But more than that, it's impossible to fear the white page because all you have to do is hold Ctrl+Z, and your screen looks perfect all over again. If you type the wrong thing, just highlight it with the mouse and fix it. Most readers will be none the wiser!
Of course, this doesn't help everyone. In fact, some people feel that the availability of a Backspace key makes writing harder, since they have an easier way to "hide their shame", by holding down Backspace to delete whole lines of old writing. It gives them a tool by which they can better second-guess themselves. For those of you that use the Backspace as a way to erase your guilt and shame, instead try highlighting it in red, or press enter few times to put the "bad" words on a different line. It's hard to start fresh, so if you force yourself to start new every time, you're giving yourself even more work to do. But if you keep a log of attempts that don't work, you might start to see a pattern, or identify the issue with the first line. Don't force yourself to keep staring at a Blank Page, or you'll wear yourself down into Writer's Block.
But whether you have trouble with the first page or not, by now you really should know how to use a computer. The world is fast evolving, with the realm of writing evolving along with it. There's all new kinds of writing to which computers avail us, and if you don't know how to type your stories up on a computer, I fear you're going to be left behind.

Write Every Day
If your issue is writing your actual story and not just note-taking, I find the best cure is writing every day. This has so many benefits either way, and if you want to be a writer it's perhaps the best advice anyone can give you, since it forces you to translate thoughts into words.
Remember, it doesn't have to be good writing. Keeping a journal (or blog) or just long, rambling stretches of inner monologue will help you to write.
If your issue is getting that first sentence done, then writing every day is like stretching before a run. Rather than being all creaky and clunky, trying to warm up your muscles as you go, you will instead hit the ground running and your own momentum will keep you going. The same thing works with writing. If you have the mindset to just keep going and going then you can easily put some distance between you and the dreaded first page.

Ruin it First
One of the biggest things that stops new writers from writing is their fear of failure:
  "What if I can't do it? What if it's not as good enough? What if other people hate it?"
This mindset is silly, because it's turning a muppet into a monster. Because the fact of the matter is: Yes, your writing is going to suck. It's about baby steps, people. When you first start writing, your writing sucks. I'm not going to sugar-coat it. But with time you get better. Yet another reason you should write every day. The more you write, the better it gets:
  "Practice does, indeed, make perfect. For writers, at least."
- The Absurd Word Nerd
Also, no matter how good you get, your first draft is also going to suck. That's why you have to proofread it, check it, then edit it & then check again. Sitting down and not writing because your scared you'll "fail" is like refusing to exercise because you might get sweaty, it's just silly.
But if you still find yourself paralyzed by this fear, I find the best trick is to fail first. Before you write your story, draw a big line down the middle of the page. Or, if you prefer, scrunch the paper up into a ball, then unfold it and write on it. Or write I LOVE JELLYBEANS, then draw a line through it. Why? Because then you've already failed. Whoops . . . oh well, there's nowhere to go from here but up. You failed, so what? Don't cry over spilled milk, just clean it up and get on with your day.
If you're writing on a computer, do the same thing. Mash the keyboard and write gibberish like: gm[p@j]op a sdfd aE%ASDFAGJ OPo$gmkl [asdf j#io[[p
Or just write the words "Text Goes Here", because these both just look silly, and are in desperate need of some improvement.
After a while, you won't need to do this stupid trick, because you'll get over this neurosis. Even if you write your first sentence and it says:
  "Once upoop a time." rather than freak out you'll just shrug (maybe giggle a little) then hold down backspace and start again. It's super simple stuff.
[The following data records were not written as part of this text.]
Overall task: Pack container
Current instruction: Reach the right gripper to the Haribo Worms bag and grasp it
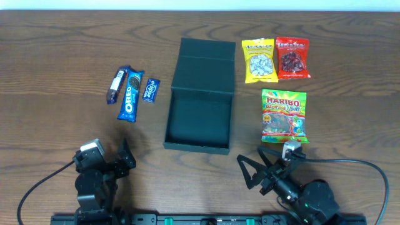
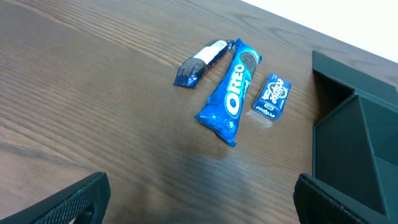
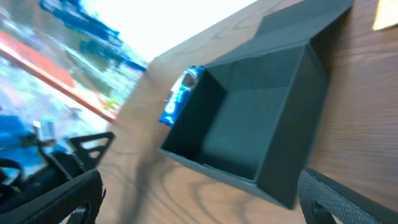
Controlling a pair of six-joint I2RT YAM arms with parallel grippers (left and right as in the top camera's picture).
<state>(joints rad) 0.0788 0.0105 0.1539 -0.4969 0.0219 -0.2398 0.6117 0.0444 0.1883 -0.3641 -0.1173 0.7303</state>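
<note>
The brown wooden worktop carries everything. The largest thing on it is the container, a dark green matte box that stands in the middle, between two groups of snacks. It is open: the hinged lid is folded back and lies flat on the far side. In the overhead and right wrist views the inside shows only its own dark floor and walls.

To the right of the container lies a Haribo bag, green and colourful, near the front right corner of the box but apart from it. Farther back are a yellow bag and a red bag, side by side and almost touching, beside the lid.

To the left of the container are three blue packs close together: a long Oreo pack, a dark blue bar with a white end on its left, and a small blue bar on its right.

The left gripper is at the near edge of the worktop; its fingers stand wide apart and hold nothing. The right gripper is at the near right, facing the container, its fingers also wide apart and holding nothing.
</note>
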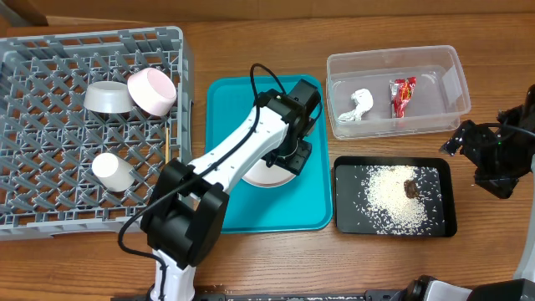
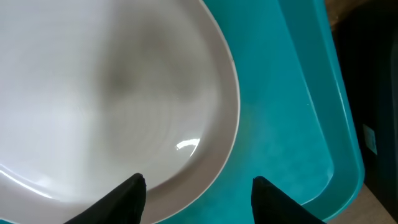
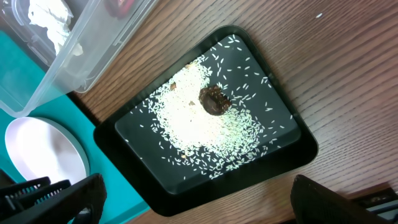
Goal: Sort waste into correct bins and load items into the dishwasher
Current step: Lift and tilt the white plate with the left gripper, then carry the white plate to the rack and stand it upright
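White plate (image 2: 93, 93), on teal tray (image 2: 286, 124): rim is shown closely by left wrist view, largely hidden overhead. Left pincer (image 2: 198, 190) is spread astride that rim, nothing pinched. Right pincer (image 3: 198, 190) is held wide, empty.

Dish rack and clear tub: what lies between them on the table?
The teal tray, carrying the white plate, fills that stretch, and the left arm reaches over it. The overhead view shows this.

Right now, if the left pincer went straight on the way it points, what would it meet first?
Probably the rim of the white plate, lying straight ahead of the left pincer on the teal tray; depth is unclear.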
That's how I deal with Blank Page Fear. It's worked so well for me that I've gotten to the point now where I don't really deal with blank pages anymore. I open a word document and start writing straight away before the idea losing it's luminosity and when I open a new draft for a blog post, I find myself writing the first sentence, sometimes before I've even picked a Word of the Day!

So if you're paralyzed by Perfect Page Paradox, then procrastinate no more. Just put pen to paper and practice these pertinent points, and you'll be printing that pretty prose before you can say Peter Piper picked a pile of pickled peppers!

I'm the Absurd Word Nerd, and if you'll excuse me I'm going to fail at writing, and enjoy it!


  1. I have notebooks all over and can't seem to write in any of them... I use my computer and the notes app on my iphone to write all my notes and brainstorms.

  2. This paradox is sadly too common both with having pristine notebooks and when writing stories. Only way to overcome it is to pretend you're an awesome writer already and be ready to fill up the pages.


Feel free to make suggestions, ask questions & comment . . .
I would love to read your words.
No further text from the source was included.